Consistency is probably the most fundamental of the four ACID components. As such, it is arguably the most important in many cases. In its most basic form, consistency tells us that no part of a transaction is allowed to break the rules of a database.

For example, if a column is constrained to be NOT NULL and an application attempts to add a row with a NULL value in that column, the entire transaction must fail, and no part of the row may be added to the database.

In this example, if consistency were not upheld, the NULL value would initially still not be added as part of the row, but the remaining parts of the row would be added. However, since no value would be specified for the NOT NULL column, it would revert to NULL, anyway, and violate the rules of the database. The subtleties of consistency go far beyond an obvious conflict between NOT NULL columns and NULL value, but this example is a clear illustration of a simple violation of consistency. In Figure 1, we can see that no part of a row is added when we try to violate the NOT NULL constraint.

Isolation

The isolation property ensures that, if a transaction is being executed, no processes other than the one executing the transaction see the transaction in a partially completed state. A simple example of this is as follows. Suppose one customer of a bank transfers money to another customer. This money should appear in one customer’s account and then in the other customer’s account but never in both accounts simultaneously. The money must always be somewhere, and it must never be in two places at the same time.

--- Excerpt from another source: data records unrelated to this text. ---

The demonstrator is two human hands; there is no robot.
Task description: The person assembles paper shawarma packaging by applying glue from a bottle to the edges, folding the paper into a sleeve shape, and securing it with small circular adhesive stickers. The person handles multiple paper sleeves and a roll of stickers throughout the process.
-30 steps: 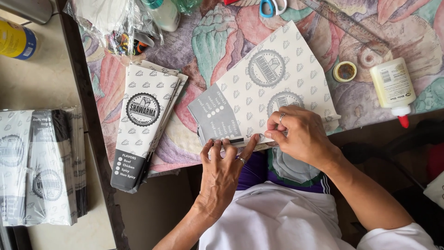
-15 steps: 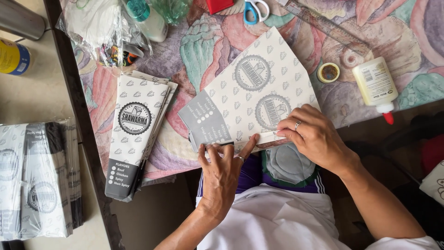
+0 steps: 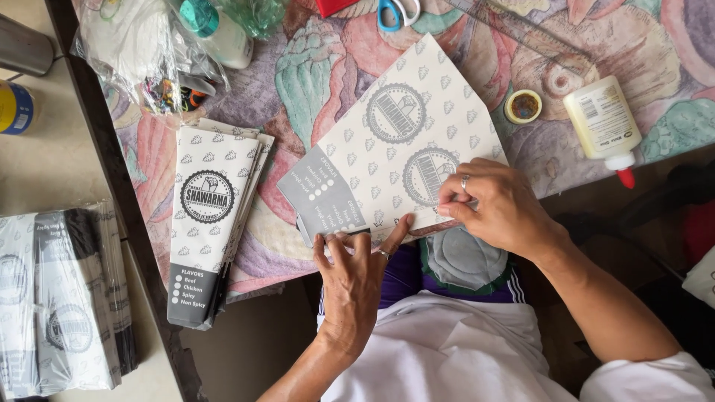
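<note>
Our left hand [image 3: 357,279] lies flat with fingers spread, its fingertips pressing the near edge of a printed paper sheet [image 3: 395,149] at the table's [image 3: 313,82] near edge. Our right hand [image 3: 495,205], a ring on one finger, curls over the sheet's near right corner and pinches a fold there between thumb and fingers. The sheet is white with a small grey pattern, two round stamps and a grey panel at its near left corner; it lies tilted on the patterned tablecloth, its far point aimed at the scissors [image 3: 395,11] by the far edge.

Just right of the sheet sits a small tape roll [image 3: 523,106], and beyond it a glue bottle [image 3: 605,126] lies with its red tip toward the near edge. Left of the sheet, a stack of finished paper sleeves [image 3: 212,216] rests along the table's left edge. At the far left corner is a clear plastic bag [image 3: 141,52]. Off the table to the left lies a wrapped bundle [image 3: 59,298] of more sleeves.
</note>
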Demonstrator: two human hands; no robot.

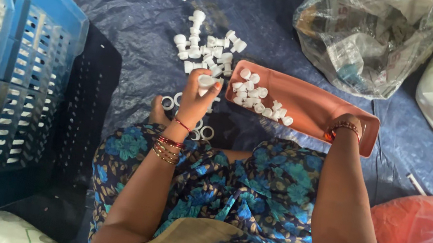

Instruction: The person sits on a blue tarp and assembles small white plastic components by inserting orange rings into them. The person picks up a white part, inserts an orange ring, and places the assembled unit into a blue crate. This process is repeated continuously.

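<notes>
Meanwhile left hand point(197, 95) grips a white cap point(206, 82); right hand point(344, 126) clasps the cap-holding tray point(320, 107).

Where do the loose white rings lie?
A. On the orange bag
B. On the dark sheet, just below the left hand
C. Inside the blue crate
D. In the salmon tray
B: the white rings lie on the dark sheet close under the left hand, outside the salmon tray.
</notes>
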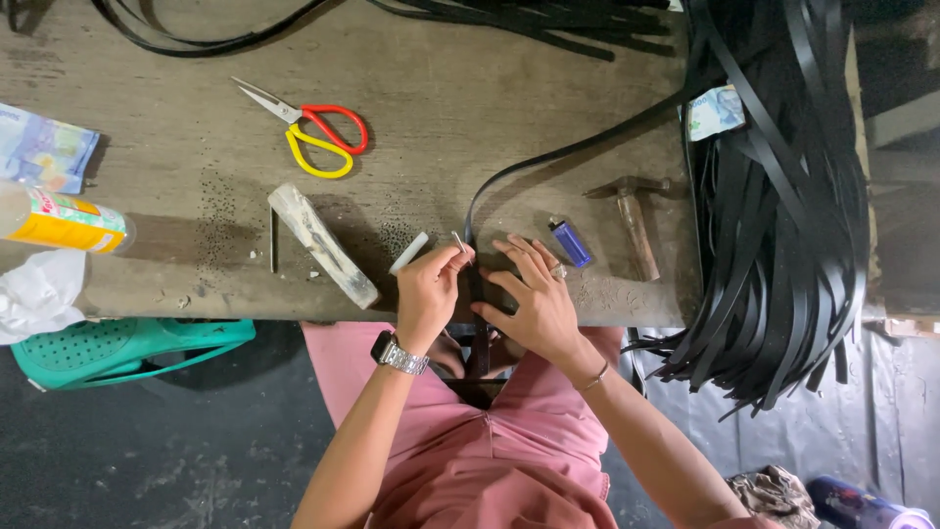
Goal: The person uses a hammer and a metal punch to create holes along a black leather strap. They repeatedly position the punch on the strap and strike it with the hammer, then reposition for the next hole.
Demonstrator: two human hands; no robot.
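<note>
We see a worn grey-brown wooden tabletop (441, 108) crowded with tools. Scissors with one red and one yellow handle loop (311, 137) lie open toward the far side, and a pale, rough rectangular block (323, 245) rests at a slant nearer the front edge, with a thin dark metal rod (272, 238) just beside it. A small blue lighter (570, 243) sits just beside our right fingers, and a hammer with a rusty head and wooden handle (634, 220) lies a little beyond it. A thick bundle of flat black straps (783, 206) hangs over the right end of the tabletop. At the left edge lie a yellow-labelled plastic bottle (61, 219) on its side and a teal perforated plastic basket (117, 348) below the tabletop's edge.

A single long flat black strap (548, 157) curves across the tabletop and comes down to the front edge between our hands.

Our left hand (428, 289), with a metal wristwatch, is closed around a short white stick (409, 252) and pinches a small metal piece (460, 241) at the fingertips, right at the strap. Our right hand (534, 294) lies flat, fingers spread wide, pressing on the strap near the tabletop's edge; it grips nothing.
</note>
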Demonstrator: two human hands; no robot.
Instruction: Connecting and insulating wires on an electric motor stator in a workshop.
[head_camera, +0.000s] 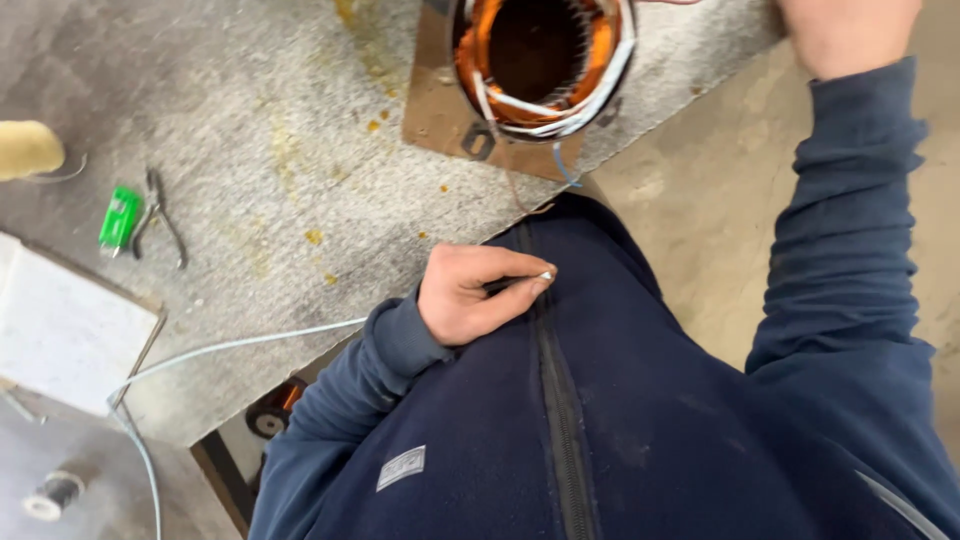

Formally, isolation requires that the database’s transaction history is serializable. This means that a log of transactions can be replayed and have the same effect on the database as they did originally.

Durability

A database system that maintains durability ensures that a transaction, once completed, will persist. This may sound like a vague definition, but it is really quite simple. If an application executes a database transaction, and the database notifies the application that the transaction is complete, then no future, unintended event will be able to reverse that transaction. A popular method of ensuring durability is to write all transactions to a log, which can be replayed from an appropriate time in the case of system failure. No transaction is considered to be complete until it is properly written to the log.